### WHAT THE TASK REQUIRES
Starting with the line containing "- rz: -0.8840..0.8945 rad" and going on through the line containing "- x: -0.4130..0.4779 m", return the lines of the data below exactly, and only those.

BEGIN

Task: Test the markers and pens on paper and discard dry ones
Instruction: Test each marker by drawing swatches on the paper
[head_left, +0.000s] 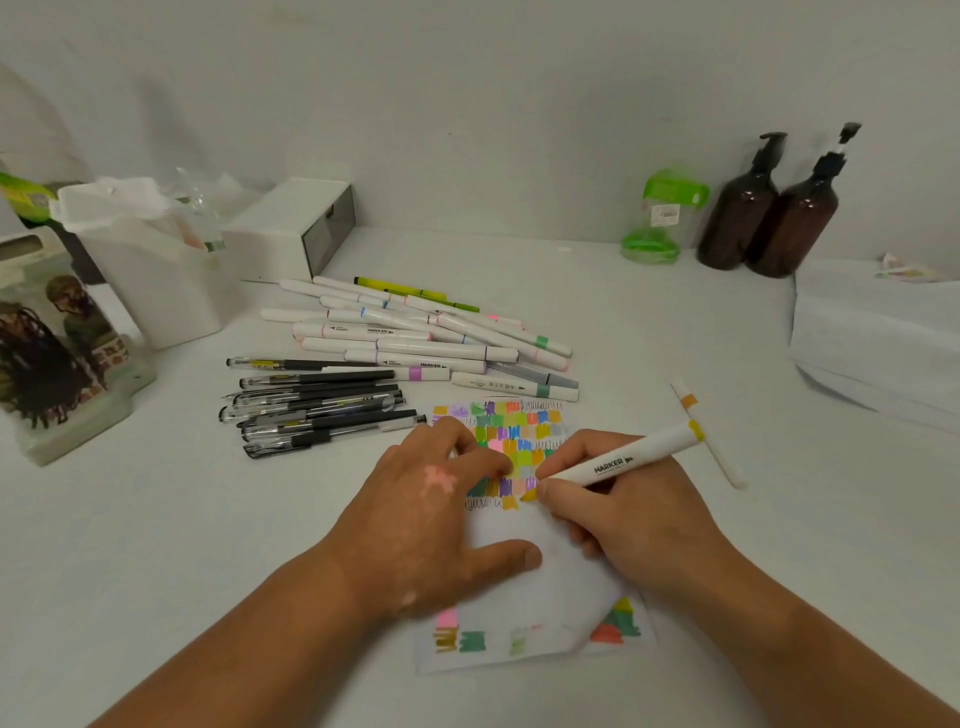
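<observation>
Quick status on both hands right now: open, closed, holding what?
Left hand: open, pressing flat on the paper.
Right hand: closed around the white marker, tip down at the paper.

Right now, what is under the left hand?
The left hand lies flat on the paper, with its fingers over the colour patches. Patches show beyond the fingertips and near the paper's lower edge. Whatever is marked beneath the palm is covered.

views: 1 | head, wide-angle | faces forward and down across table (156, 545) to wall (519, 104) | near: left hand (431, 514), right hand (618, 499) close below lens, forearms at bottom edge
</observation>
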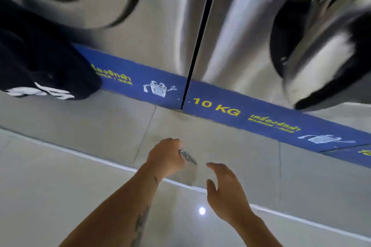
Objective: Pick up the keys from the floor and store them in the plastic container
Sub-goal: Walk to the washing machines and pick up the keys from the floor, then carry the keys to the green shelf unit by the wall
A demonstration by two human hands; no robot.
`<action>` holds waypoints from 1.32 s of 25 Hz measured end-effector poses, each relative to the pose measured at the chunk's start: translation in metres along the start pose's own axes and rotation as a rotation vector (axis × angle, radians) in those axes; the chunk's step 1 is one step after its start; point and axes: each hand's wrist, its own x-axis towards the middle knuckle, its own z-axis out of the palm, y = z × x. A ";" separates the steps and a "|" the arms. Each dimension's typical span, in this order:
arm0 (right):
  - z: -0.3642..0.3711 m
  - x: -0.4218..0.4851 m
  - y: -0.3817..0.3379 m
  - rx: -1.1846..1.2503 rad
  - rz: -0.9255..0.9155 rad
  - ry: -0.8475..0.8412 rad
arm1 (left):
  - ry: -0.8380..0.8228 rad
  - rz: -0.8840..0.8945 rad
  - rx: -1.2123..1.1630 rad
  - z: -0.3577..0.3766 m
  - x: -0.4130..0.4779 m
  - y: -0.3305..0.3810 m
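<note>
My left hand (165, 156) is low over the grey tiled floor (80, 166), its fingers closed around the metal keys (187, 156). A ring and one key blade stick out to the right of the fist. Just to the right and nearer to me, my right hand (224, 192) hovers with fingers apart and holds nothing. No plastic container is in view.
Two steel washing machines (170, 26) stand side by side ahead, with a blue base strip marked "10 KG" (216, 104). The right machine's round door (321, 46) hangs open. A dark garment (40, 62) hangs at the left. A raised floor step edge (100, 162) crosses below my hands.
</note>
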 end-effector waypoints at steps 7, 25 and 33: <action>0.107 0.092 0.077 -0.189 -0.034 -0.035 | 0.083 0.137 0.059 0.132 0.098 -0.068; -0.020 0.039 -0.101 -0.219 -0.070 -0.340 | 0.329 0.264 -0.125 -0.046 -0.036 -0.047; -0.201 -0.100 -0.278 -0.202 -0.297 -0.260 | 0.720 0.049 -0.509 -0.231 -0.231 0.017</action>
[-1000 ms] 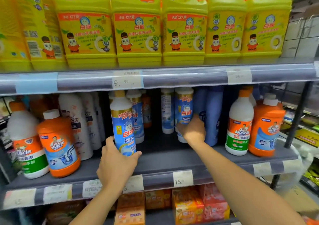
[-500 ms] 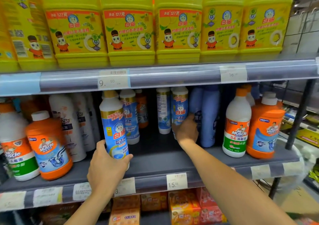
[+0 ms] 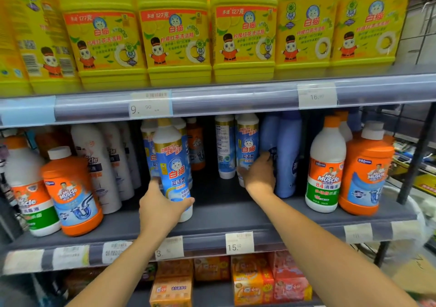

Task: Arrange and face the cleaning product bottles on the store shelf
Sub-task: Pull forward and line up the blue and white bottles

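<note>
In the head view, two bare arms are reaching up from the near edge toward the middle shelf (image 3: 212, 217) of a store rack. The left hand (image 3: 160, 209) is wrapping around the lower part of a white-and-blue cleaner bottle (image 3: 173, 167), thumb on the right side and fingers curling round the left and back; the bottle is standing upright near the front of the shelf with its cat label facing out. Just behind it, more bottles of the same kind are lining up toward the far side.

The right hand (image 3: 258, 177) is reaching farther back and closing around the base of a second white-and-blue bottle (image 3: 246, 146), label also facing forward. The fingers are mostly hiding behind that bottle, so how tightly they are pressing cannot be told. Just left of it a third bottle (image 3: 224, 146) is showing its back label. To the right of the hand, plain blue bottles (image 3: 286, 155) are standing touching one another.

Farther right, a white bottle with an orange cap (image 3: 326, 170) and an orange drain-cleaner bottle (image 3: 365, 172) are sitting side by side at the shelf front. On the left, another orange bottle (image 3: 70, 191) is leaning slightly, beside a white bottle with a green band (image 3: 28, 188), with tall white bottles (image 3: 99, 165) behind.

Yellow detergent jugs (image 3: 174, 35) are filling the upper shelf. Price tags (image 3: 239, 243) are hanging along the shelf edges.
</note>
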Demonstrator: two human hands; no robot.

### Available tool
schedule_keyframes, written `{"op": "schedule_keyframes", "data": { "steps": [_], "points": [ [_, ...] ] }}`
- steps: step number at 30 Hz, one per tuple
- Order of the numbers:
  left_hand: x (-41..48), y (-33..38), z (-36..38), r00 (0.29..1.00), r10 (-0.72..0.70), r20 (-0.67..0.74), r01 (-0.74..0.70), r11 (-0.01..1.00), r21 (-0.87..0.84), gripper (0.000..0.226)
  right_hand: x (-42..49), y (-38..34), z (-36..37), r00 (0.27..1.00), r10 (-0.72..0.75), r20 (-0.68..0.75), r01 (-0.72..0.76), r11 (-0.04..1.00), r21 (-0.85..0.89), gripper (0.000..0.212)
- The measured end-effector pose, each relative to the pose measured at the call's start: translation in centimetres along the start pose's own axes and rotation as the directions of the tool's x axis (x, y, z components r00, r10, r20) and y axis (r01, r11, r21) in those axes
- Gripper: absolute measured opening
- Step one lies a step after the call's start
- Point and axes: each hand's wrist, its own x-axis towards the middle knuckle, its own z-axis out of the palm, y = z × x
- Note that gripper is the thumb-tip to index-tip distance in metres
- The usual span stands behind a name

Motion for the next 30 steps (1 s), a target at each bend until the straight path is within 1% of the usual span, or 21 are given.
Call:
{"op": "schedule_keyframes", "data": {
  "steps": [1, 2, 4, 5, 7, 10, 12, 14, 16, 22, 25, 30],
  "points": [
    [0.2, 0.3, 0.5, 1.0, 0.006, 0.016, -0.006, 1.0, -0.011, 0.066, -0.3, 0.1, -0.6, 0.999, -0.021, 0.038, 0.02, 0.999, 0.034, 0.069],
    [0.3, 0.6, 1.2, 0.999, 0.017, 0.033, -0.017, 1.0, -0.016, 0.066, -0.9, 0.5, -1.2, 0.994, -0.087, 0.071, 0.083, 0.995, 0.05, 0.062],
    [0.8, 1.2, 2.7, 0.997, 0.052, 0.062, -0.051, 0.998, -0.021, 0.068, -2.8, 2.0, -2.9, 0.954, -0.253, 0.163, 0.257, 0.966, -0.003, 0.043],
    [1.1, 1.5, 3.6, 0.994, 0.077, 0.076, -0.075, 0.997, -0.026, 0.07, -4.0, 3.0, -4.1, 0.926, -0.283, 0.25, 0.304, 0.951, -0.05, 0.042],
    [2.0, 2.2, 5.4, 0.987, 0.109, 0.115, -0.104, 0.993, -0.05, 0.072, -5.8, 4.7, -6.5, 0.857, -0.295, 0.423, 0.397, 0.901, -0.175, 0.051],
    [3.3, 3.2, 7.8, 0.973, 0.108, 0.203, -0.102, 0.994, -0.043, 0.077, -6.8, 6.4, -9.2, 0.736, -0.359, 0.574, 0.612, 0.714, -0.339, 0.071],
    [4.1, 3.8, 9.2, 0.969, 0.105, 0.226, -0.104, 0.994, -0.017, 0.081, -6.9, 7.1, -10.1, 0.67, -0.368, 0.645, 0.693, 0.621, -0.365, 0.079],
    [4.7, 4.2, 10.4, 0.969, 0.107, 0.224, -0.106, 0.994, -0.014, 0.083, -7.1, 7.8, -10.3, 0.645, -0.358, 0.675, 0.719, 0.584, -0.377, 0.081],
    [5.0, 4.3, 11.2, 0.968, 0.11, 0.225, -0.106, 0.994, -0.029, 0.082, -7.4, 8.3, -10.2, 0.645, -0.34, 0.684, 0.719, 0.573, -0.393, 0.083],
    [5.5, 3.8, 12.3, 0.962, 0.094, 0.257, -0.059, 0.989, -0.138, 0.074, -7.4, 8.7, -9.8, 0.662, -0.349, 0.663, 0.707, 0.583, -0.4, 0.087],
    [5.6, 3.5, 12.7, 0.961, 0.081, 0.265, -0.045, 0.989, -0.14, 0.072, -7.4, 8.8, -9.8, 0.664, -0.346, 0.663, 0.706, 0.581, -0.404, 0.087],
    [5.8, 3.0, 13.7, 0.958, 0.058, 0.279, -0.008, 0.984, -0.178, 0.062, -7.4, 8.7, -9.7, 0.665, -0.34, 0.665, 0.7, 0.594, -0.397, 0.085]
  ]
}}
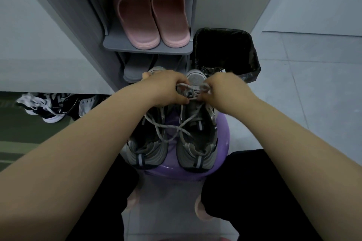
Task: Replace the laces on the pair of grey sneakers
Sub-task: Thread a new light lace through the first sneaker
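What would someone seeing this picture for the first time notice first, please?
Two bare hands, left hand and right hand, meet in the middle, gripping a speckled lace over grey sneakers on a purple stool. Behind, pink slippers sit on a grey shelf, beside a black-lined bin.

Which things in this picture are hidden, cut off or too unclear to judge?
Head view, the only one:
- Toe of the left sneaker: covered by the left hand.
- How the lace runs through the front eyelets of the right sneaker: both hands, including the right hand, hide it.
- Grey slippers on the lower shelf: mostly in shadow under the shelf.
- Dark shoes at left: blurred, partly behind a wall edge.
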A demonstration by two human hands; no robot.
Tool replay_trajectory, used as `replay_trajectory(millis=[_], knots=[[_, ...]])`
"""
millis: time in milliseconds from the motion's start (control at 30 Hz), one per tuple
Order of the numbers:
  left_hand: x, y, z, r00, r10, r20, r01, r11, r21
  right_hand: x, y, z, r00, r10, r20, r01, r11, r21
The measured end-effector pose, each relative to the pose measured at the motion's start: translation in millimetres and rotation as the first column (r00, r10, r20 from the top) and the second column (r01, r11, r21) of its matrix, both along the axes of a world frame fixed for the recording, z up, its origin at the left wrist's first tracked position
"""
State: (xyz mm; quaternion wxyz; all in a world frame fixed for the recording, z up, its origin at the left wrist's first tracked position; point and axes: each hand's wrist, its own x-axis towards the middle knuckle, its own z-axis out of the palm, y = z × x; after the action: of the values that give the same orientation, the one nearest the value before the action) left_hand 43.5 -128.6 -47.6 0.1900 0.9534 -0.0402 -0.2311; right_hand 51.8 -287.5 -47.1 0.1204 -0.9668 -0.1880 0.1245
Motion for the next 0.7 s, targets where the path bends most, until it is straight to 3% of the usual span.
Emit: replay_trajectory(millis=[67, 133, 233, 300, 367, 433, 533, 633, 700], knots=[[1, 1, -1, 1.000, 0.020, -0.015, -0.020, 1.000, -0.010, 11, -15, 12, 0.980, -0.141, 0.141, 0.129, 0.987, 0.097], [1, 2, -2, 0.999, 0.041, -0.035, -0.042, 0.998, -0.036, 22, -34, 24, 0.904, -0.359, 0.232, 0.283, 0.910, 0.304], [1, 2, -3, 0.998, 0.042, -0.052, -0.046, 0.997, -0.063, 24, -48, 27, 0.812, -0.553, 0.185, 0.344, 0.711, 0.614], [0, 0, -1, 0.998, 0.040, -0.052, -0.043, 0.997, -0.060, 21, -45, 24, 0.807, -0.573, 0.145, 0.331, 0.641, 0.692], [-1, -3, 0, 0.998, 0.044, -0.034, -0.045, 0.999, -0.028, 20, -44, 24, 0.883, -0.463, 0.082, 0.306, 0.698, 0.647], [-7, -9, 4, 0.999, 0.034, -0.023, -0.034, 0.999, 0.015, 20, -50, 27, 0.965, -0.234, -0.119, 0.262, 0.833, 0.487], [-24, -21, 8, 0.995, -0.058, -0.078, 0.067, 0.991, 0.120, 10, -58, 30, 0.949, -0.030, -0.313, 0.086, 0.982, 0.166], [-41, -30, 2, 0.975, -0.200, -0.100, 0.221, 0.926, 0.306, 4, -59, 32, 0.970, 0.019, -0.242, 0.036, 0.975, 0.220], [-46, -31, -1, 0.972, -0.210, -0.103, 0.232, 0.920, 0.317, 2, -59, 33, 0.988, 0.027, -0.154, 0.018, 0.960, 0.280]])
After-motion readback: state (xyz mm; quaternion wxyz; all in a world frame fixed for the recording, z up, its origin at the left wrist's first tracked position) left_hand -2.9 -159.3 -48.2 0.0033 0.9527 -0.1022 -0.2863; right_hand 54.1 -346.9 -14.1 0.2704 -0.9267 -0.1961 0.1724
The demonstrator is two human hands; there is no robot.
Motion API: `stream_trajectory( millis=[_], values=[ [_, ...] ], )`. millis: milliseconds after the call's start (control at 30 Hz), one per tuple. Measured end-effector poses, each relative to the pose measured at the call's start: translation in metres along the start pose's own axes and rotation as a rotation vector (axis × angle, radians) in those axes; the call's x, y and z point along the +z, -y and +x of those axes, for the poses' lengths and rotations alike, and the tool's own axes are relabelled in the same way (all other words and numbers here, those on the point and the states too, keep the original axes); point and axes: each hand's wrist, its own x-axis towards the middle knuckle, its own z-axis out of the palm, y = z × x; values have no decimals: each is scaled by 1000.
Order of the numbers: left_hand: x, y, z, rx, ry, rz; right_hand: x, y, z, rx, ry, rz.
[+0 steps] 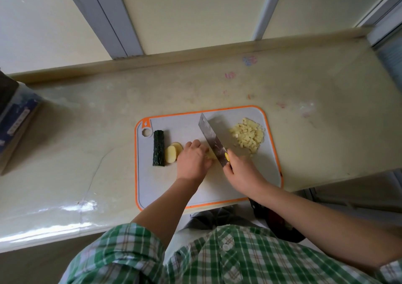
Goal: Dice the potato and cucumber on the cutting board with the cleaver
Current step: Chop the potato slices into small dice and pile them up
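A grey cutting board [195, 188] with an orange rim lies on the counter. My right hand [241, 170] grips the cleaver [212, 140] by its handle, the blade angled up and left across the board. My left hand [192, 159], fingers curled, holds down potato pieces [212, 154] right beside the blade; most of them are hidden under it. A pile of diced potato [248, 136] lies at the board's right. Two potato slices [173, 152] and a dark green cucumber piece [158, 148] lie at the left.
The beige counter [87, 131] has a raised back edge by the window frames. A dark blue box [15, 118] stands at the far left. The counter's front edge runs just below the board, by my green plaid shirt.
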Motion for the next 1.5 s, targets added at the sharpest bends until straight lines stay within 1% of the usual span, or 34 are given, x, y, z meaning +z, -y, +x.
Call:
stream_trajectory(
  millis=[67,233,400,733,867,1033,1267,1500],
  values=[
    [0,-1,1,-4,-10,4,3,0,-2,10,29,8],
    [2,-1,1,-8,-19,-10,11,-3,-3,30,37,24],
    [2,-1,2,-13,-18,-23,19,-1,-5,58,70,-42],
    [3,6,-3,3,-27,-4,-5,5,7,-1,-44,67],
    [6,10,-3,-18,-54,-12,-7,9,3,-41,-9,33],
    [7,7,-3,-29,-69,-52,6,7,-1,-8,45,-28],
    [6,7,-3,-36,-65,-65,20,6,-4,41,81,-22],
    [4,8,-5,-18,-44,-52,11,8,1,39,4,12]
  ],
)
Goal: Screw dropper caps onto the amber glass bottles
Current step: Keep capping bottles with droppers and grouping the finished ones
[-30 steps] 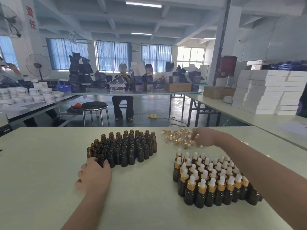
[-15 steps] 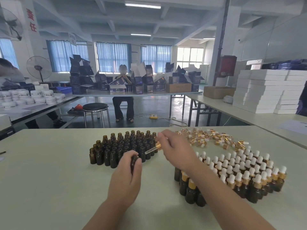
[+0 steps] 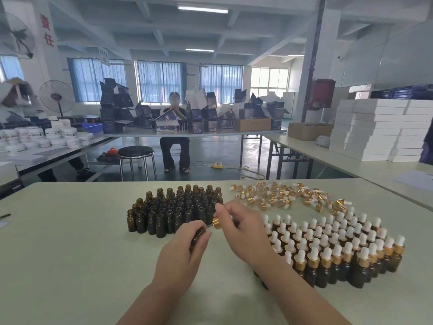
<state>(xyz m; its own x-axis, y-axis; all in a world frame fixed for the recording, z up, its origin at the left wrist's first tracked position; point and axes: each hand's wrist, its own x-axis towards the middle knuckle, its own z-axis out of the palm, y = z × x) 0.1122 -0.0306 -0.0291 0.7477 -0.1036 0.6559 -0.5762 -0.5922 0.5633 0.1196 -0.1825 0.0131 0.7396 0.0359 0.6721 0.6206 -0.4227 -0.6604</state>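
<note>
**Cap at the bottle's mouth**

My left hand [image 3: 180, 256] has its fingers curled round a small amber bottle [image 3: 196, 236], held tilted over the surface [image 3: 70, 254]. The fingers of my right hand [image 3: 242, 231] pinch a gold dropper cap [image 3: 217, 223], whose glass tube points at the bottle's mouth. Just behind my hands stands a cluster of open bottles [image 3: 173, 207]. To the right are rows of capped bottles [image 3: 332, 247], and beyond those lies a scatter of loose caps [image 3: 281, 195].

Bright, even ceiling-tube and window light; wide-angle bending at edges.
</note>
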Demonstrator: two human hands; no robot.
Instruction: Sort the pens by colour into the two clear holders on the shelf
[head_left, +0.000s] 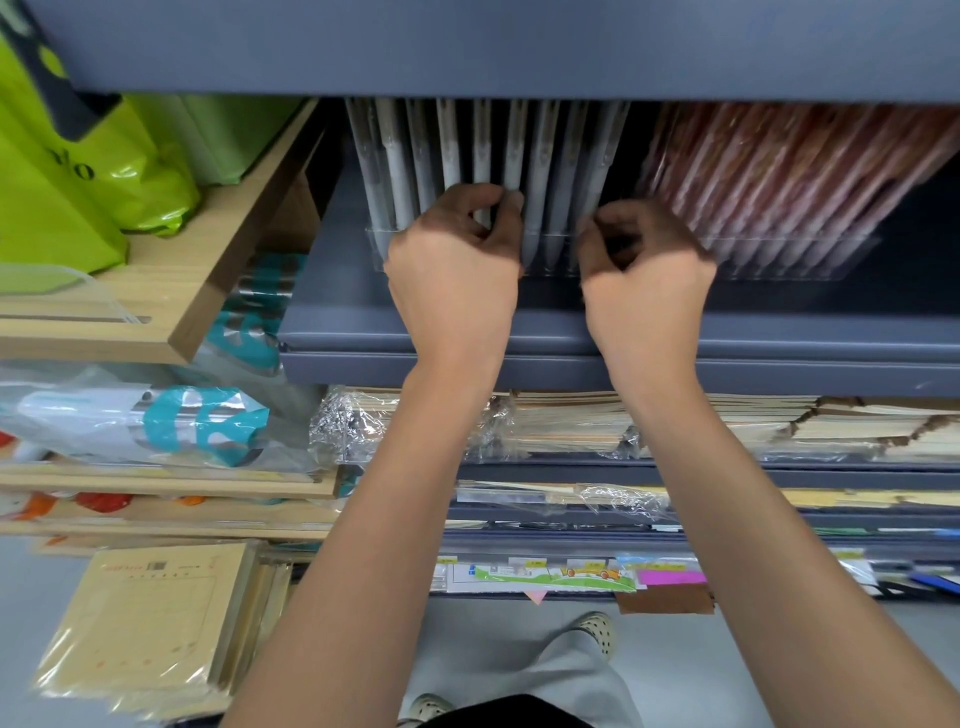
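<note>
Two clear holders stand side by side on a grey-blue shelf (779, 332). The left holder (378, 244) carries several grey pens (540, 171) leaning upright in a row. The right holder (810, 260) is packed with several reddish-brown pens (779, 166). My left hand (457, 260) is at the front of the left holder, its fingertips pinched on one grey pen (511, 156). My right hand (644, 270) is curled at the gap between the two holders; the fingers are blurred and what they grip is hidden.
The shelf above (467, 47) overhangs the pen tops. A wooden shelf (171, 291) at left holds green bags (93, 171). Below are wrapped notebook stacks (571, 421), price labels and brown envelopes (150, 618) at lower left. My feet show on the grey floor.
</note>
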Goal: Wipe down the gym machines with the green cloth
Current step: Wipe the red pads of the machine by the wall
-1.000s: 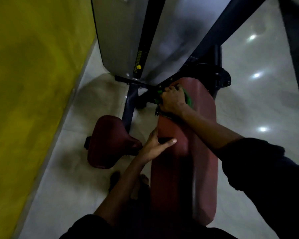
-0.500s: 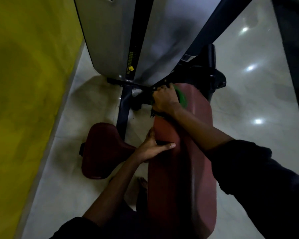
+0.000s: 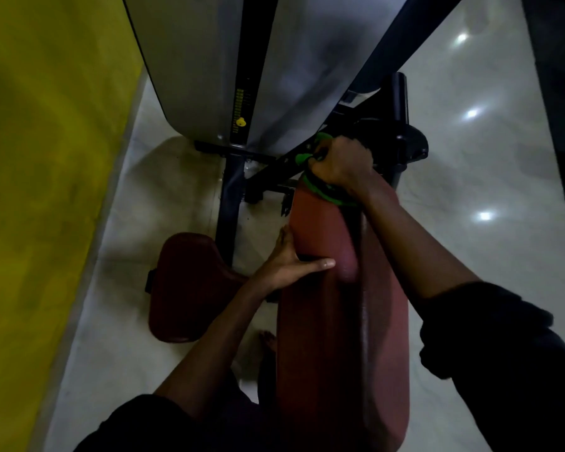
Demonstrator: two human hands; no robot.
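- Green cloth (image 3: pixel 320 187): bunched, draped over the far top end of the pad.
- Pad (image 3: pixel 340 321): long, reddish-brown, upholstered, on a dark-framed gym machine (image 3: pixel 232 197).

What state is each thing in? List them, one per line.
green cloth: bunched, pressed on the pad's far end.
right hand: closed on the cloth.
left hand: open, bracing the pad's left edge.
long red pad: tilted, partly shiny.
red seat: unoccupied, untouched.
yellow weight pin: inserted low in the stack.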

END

### ANSWER BOX
  - rz: -0.8840..0.8945 rad
  - rx: -1.2123..1.1630 rad
  - z: -0.3577..0.3766 m
  - x: -0.4130..0.4779 m

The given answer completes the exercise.